“Çocukların oyunu oyun değil, onların en ciddi uğraşıdır.” Diyor Montaigne

Çocuğu oyun anında izlerseniz onu tam anlar ve tanırsınız. Oyun anında hayaller kuran çocuğun hayal dünyası gelişir. Zeki çocuklar hayal dünyası güçlü olanlardır ve yetişkinler içinde statüsü ne olursa olsun başarılı olanlar hayal dünyası ve iletişim becerileri en güçlü olanlardır. En zeki ve yaratıcı olanlarımız hayal dünyası en güçlü olanlarımızdır

Çocuklar kendileri dışında geliştirilmiş oyundan zevk almazlar. Okulların teneffüs zili çalmasıyla büyük bir coşku ile okul bahçesine akın eden çocukların koşuşturmasını kurdukları oyunları davranışları izleyin, her davranışlarında sonsuz bir istek vardır. Çünkü her şey spontanedir, inisiyatif onlardadır, istediklerini yaparlar ve ruhlarını, duygularını koyarlar oyunda.

Birisi çocuklara, “çocuğum bak öyle koşma, şöyle yapsan daha iyi olur” derse, o an oyunun tılsımı bozulur, hevesleri kaçar.

Çocuk her davranış, her uygulamada kendisini görür öğrenir, dış dünyayı anlar. Düşer kalkar acıyı öğrenir, dengeyi öğrenir, kasları gelişir, beceriler kazanır, sosyalleşir, iletişim becerisi artar, kendisini ifade etmeyi öğrenir, duygularının farkına varır, karşı tarafın tepkilerinden onun iç dünyasını hisseder ve sürekli gelişim içinde olur. Sosyalleşir, ruhsal ve bedensel iyi oluş sürecine girer. O an onu bozan kardeş kıskançlığı, hatalı ebeveyn davranışlarının hissettirdikleri vb olumsuzluklardan uzaklaşır ve anı yaşar. Oyun çocuğun okuludur çocuk oyun sayesinde yetişir.

Çocuk yetiştiği ortamın parçası olur

2. Dünya savaşı sırasında ormanda kaybolmuş 40-50 civarında çocuk var. “Vahşi çocuk olgusu” olarak literatüre geçiyor bu çocuklar. Hangi hayvanın yanında büyüdüyse onun gibi yürüyor, ses çıkarıyor ayağa kalkıp yürümeyi öğrenemiyor. Besinleri yerken parçalama şekli yanında büyüdüğü hayvana benziyor. Daha sonraları o çocuklara konuşma, gülme  öğretilemiyor. Beyninin ilgili alanları kapanmış oluyor. Fareler doğar doğmaz karanlık bir odaya kapatılıyor 6 ay sonra görme yetilerinin tamamen kaybolduğu ortaya çıkıyor.

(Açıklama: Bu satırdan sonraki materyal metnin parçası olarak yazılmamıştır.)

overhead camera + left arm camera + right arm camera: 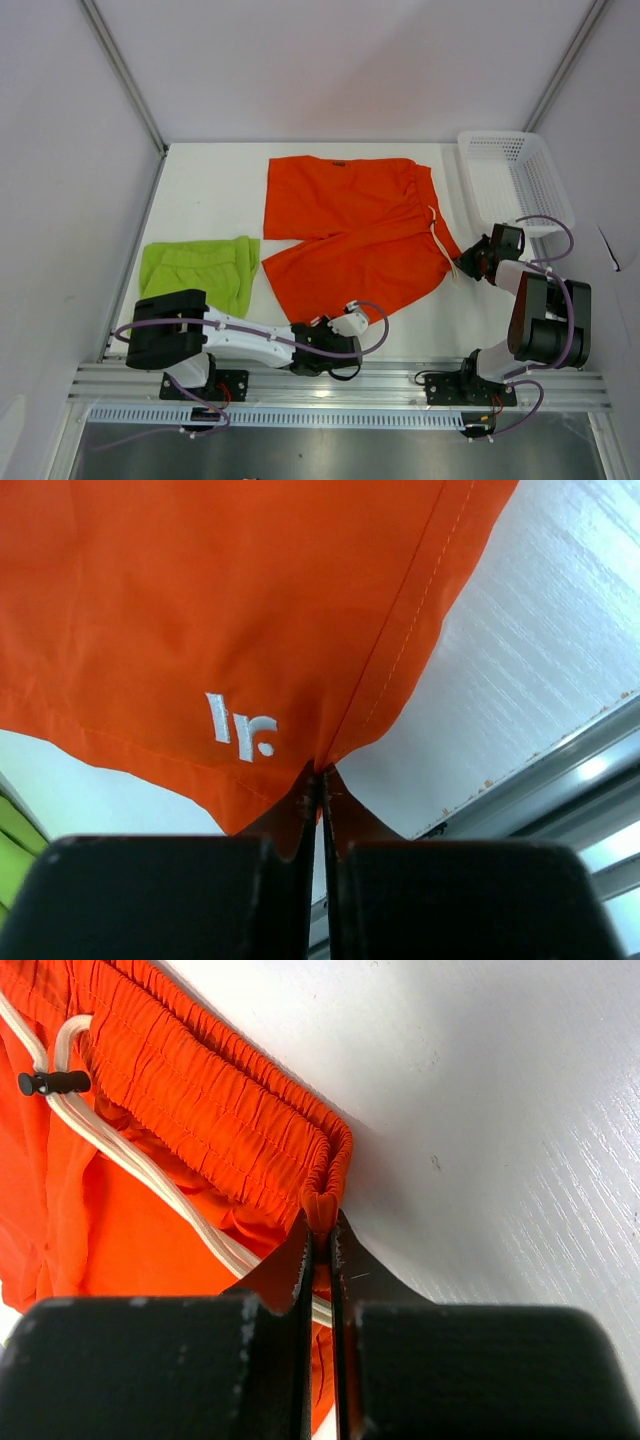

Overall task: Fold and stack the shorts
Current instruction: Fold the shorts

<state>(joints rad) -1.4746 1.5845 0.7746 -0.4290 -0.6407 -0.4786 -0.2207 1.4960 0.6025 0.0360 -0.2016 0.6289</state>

Çocuk eğer sosyal bir ortamda büyümemişse, anne sevgisi almamışsa, duygusal bir paylaşım içine girmemişse, duyguları, paylaşmayı sosyal paylaşmayı öğrenemiyor. Sosyal ortamdan izole büyümüş çocuk, otistik gibi asosyal bir çocuk olmaya başlıyor. İnsan dünyaya yüksek bir potansiyel ile geliyor. Bu potansiyelin gerçekleşmesi de, körelip yok olması da yetiştiği ortamla bire bir ilgilidir.

Olumsuz duygu durumlarının yoğun yaşandığı aile ortamlarına maruz kalan, korku, endişe üzüntü öfke arasında büyüyen var olamayan çocuk iler ki yaşamında yetişkinlik döneminde sorunlu bir kişilik yapısına sahip olabilecektir.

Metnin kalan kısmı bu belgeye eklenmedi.